自从 1962 年古巴导弹危机以来,美国从未如此左右古巴的命运。通过在抓获 Nicolás Maduro 之后控制委内瑞拉石油分配,美国切断了古巴最后一个可靠能源来源;新的关税威胁又阻止了墨西哥等伙伴填补缺口。3 月 16 日,古巴在 5 个月内第 4 次全国停电,抗议在增加,而高温在加剧,表明压力正在转化为人道与政治风险。
政权如今已被迫谈判。Miguel Díaz-Canel 于 3 月 13 日承认与美国接触,一项类似委内瑞拉模式的协议似乎正在形成。自 2 月中旬以来,美国事实上已允许燃料经私营部门运往古巴;拟议中的安排将扩大这一渠道,并允许美国尤其在能源领域投资。作为交换,政治犯将获释,流亡者将被允许不仅以游客身份返回,而且以企业主身份返回。然而,Castro 家族及其核心统治网络似乎仍将保住权力,Díaz-Canel 甚至可能被撤换以满足 Trump。
核心计算是比较替代方案。这个共产主义政权在离美国仅 100 英里的地方存活了 67 年,表明它不可能被一次性清除。零和封锁若在没有成果下结束,可能会强化该政权;继续挤压则不太可能引发成功推翻,反而可能制造美国门口的人道危机,并把古巴进一步推向中国和俄罗斯。更可行的路径是保留制裁,但以许可证和可逆的石油流动强制履约:若释放囚犯停滞,燃料也应停滞;若私营部门增长快于国家部门,政权控制空间将随之收缩。
Not since the Cuban missile crisis in 1962 has America held so much leverage over Cuba. By controlling Venezuelan oil distribution after capturing Nicolás Maduro, America cut off Cuba’s last reliable energy source; renewed tariff threats also deterred partners such as Mexico from filling the gap. On March 16th Cuba suffered its 4th nationwide blackout in 5 months, while protests rose and heat intensified, showing pressure is turning into humanitarian and political risk.

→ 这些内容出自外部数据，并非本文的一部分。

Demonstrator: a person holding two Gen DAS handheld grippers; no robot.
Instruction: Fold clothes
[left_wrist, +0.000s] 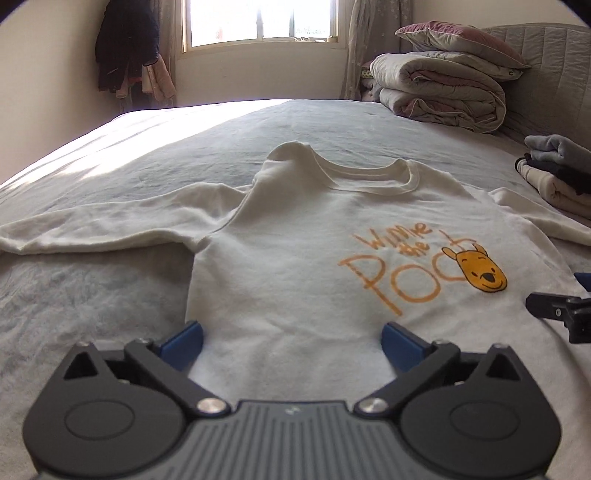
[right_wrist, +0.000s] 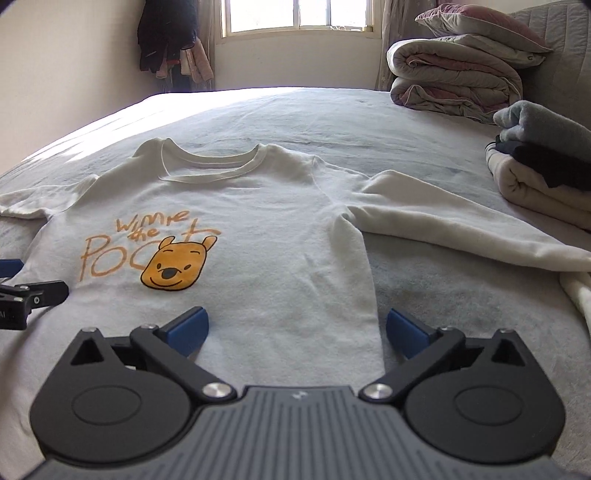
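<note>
A cream long-sleeved shirt (left_wrist: 288, 266) with an orange "Winnie the Pooh" print lies flat and face up on the bed, collar pointing away, sleeves spread out to both sides; it also shows in the right wrist view (right_wrist: 266, 229). My left gripper (left_wrist: 291, 341) is open and empty over the shirt's lower left hem. My right gripper (right_wrist: 295, 332) is open and empty over the lower right hem and side edge. Each gripper shows at the edge of the other's view: the right one (left_wrist: 561, 306), the left one (right_wrist: 26, 295).
The bed (left_wrist: 110, 295) has a light grey-blue cover. A stack of folded clothes (right_wrist: 546, 162) sits at the right. Folded quilts and a pillow (left_wrist: 443, 85) are piled at the headboard. Clothes hang in the far corner (left_wrist: 129, 48) beside a window.
</note>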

The regime has now been forced to negotiate. Miguel Díaz-Canel admitted contacts with America on March 13th, and a Venezuela-style deal appears to be emerging. Since mid-February America has in practice allowed fuel shipments to Cuba through the private sector; the proposed arrangement would expand that channel and permit American investment, especially in energy. In exchange, political prisoners would be freed and exiles allowed to return not only as tourists but as business owners. Yet the Castro family and its core ruling network would probably retain power, and Díaz-Canel might even be removed to satisfy Trump.
The central calculation is comparative. This communist regime has survived 67 years only 100 miles from America, showing it is unlikely to be removed in one stroke. Ending the blockade with no gains could strengthen the regime; continuing the squeeze is unlikely to trigger a successful overthrow, but could produce a humanitarian crisis on America’s doorstep and push Cuba further toward China and Russia. The more workable path is to keep sanctions but use licences and reversible oil flows to enforce compliance: if prisoner releases stall, fuel should stall too; if the private sector grows faster than the state sector, the regime’s room for control should shrink.